Retype the opening lines of the listing below, ending with the line that contains "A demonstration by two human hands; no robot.", and leave out any pictures.
▬▬▬
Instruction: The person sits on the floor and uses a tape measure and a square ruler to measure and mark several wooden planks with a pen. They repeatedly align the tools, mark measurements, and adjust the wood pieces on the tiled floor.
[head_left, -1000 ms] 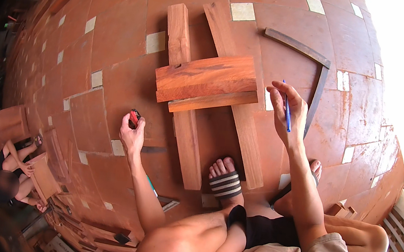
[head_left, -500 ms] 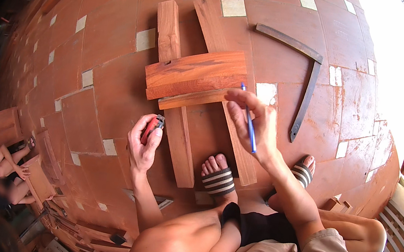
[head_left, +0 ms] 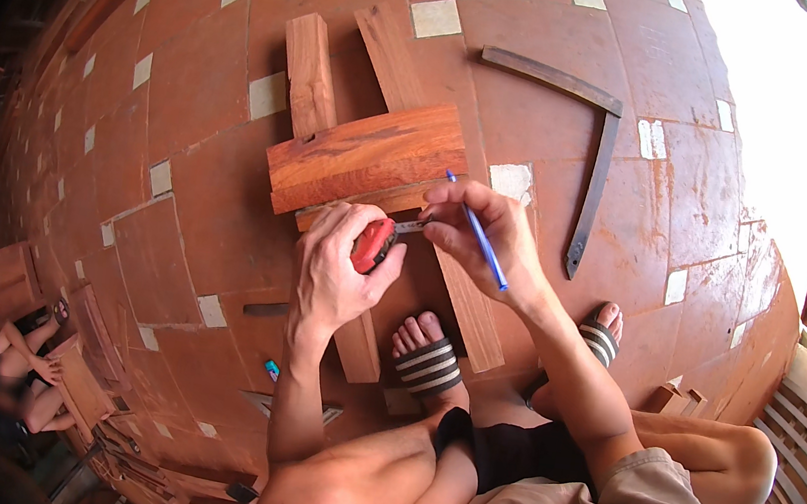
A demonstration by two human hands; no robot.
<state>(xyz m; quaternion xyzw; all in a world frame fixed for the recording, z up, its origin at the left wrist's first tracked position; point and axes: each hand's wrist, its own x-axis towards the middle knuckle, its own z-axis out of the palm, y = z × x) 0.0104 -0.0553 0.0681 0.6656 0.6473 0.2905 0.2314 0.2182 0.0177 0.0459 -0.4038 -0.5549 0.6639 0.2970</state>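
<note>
Since the earlier frame, the left hand [head_left: 337,259] has moved in from the left to the near edge of the thick reddish-orange rectangular wooden board [head_left: 370,152], bringing the red-and-black rounded tape measure [head_left: 371,246] with it. A short length of pale tape blade [head_left: 411,227] now spans the gap to the right hand [head_left: 487,227].

Floor: reddish-brown tile floor [head_left: 194,236] with pale square insets, extending on every side of the board. Two long brown squared wooden beams [head_left: 358,347] lie on it, passing beneath the board and projecting from its far and near sides. Board: lies crosswise over both beams. A dark, flat, L-shaped square [head_left: 594,175] lies right of the board, apart from it. A narrow orange-brown wooden strip [head_left: 395,197] runs along the board's near edge, partly covered by the hands.

Left hand: near side of the board, fingers curled firmly round the tape measure. Right hand: near the board's right end, partly closed, with a slim blue pen [head_left: 483,247] held slantwise; thumb and fingertips meet the blade's end, though exact contact is too small to confirm.
</note>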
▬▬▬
* **EXERCISE ANSWER**
Instruction: The person sits on the floor and uses a tape measure and a square ruler to measure and mark several wooden planks with a pen. They repeatedly align the tools, mark measurements, and adjust the wood pieces on the tiled floor.
[head_left, -1000 ms] 
[head_left, -500 ms] 
[head_left, +0 ms] 
A demonstration by two human hands; no robot.

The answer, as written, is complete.